Whereas his lifelong best friend sought out the industry’s premier directors and made films with Steven Spielberg, Francis Ford Coppola, Anthony Minghella, and Robert Redford, Affleck decided that he fancied becoming a movie star, which left him teetering on the brink of irrelevancy by the early 2000s.
In his defence, the actor’s first credit after Good Will Hunting won the Oscar for ‘Best Picture’, but Shakespeare in Love is arguably the most undeserving winner in the ceremony’s history. Affleck also starred in the year’s highest-grossing release, but he isn’t exactly too fond of Armageddon.
Neither were critical darlings, but they looked like masterpieces compared to his third and final feature of 1998: Phantoms. Panned well beneath six feet under and tanking at the box office, the sci-fi horror revolving around a malevolent spirit attacking a Colorado town won’t be remembered as his finest hour.
It did spawn a meme via Kevin Smith’s Jay and Silent Bob Strike Back, though, which Affleck referenced when looking back at the woeful movie with GQ: “I was the bomb in Phantoms, everybody knows that.” He knew it was terrible and hated making it, but Phantoms did at least leave him with one cherished memory.
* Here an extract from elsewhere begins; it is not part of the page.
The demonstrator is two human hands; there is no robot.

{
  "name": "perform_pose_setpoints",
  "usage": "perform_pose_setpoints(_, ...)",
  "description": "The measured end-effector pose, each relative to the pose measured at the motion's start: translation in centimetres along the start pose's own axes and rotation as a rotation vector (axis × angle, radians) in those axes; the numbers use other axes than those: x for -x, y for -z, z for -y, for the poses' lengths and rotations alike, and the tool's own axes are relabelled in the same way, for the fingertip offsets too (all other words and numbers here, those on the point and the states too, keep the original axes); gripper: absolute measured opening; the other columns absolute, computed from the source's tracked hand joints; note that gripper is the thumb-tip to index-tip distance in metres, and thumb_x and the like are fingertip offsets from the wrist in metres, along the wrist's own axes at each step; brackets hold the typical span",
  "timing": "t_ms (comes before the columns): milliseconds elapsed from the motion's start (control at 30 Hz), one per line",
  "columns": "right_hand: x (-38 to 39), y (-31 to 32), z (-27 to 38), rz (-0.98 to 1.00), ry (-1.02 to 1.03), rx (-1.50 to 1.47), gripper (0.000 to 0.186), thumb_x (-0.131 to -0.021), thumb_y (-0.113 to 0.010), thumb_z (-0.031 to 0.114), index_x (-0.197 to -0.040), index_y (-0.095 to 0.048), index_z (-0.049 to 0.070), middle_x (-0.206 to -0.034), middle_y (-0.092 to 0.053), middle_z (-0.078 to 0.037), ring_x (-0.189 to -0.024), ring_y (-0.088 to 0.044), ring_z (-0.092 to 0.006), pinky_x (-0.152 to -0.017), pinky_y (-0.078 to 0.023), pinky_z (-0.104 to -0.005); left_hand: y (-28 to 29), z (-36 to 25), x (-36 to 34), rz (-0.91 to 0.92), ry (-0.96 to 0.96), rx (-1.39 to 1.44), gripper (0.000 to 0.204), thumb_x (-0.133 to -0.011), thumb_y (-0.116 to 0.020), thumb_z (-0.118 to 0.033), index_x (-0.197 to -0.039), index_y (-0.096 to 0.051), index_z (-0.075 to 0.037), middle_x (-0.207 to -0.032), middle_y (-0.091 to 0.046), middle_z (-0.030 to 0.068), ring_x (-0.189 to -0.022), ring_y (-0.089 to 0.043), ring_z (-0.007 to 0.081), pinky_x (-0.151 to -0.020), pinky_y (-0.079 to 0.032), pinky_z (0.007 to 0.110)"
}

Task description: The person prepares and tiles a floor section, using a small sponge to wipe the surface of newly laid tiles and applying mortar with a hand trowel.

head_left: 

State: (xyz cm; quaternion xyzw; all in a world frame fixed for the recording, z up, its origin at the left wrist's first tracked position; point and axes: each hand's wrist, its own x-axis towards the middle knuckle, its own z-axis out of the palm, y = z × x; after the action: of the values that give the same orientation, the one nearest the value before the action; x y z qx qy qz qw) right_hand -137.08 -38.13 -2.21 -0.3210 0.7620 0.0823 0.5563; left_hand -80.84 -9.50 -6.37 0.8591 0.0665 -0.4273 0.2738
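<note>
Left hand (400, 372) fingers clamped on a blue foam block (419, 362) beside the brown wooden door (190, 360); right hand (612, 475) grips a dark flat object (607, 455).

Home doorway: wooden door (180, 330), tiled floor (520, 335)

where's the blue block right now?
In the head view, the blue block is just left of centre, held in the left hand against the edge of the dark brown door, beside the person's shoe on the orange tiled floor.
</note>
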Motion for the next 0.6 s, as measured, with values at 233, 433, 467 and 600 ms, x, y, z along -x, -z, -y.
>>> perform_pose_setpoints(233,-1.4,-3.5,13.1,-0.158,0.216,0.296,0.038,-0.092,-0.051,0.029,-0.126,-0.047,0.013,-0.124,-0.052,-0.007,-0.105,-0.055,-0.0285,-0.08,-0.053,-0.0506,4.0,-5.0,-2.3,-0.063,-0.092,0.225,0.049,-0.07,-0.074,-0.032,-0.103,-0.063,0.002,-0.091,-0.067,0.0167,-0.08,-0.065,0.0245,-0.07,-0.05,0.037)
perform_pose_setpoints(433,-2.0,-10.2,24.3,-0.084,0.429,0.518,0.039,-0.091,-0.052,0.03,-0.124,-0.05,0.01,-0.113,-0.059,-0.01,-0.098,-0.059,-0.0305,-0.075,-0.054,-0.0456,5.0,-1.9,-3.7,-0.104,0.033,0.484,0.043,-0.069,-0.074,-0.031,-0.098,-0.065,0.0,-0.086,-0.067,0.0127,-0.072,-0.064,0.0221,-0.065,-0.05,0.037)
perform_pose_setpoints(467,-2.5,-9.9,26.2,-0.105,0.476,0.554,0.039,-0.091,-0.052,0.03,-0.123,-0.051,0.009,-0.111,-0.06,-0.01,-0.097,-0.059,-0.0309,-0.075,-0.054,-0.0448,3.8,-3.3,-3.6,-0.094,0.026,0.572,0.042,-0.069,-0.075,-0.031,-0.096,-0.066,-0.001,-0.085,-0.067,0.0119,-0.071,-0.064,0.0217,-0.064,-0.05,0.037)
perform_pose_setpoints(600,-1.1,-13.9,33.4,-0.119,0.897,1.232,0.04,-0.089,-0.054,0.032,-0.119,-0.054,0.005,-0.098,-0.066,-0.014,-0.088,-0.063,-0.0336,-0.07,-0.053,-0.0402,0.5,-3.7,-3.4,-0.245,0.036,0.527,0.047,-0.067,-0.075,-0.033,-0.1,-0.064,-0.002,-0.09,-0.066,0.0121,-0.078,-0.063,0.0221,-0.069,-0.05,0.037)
“I loved doing that movie,” he said before quickly correcting himself. “Well, no, I didn’t love doing the movie, but I liked those people. The movie was a sewer monster movie, let’s face it. And I was a sheriff in Colorado. I was, like, 20 years old. It was totally absurd. And the movie was utter garbage.”
Being paid $100,000 for his troubles helped soften the blow, but it was an illustrious co-star who provided the two-time Oscar winner with a moment he never thought he’d be able to beat. “I met Peter O’Toole, and got stoned with Peter O’Toole, and was like, ‘What else happens in my life that tops this? Nothing.'”
As much as the internet wants people to think that Affleck was the bomb in Phantoms, he wasn’t, and he knows it. However, the chance to get high with a living legend like O’Toole, who also signed his Lawrence of Arabia poster, took the edge off shooting a dire creature feature in more ways than one.
It’s not the worst thing he’s ever been in, an honour that will always belong to Gigli unless something goes terribly wrong, but it’s definitely up there. On the plus side, no matter how much he hates Phantoms, Affleck will never forget that it allowed him to get high with one of his all-time acting heroes.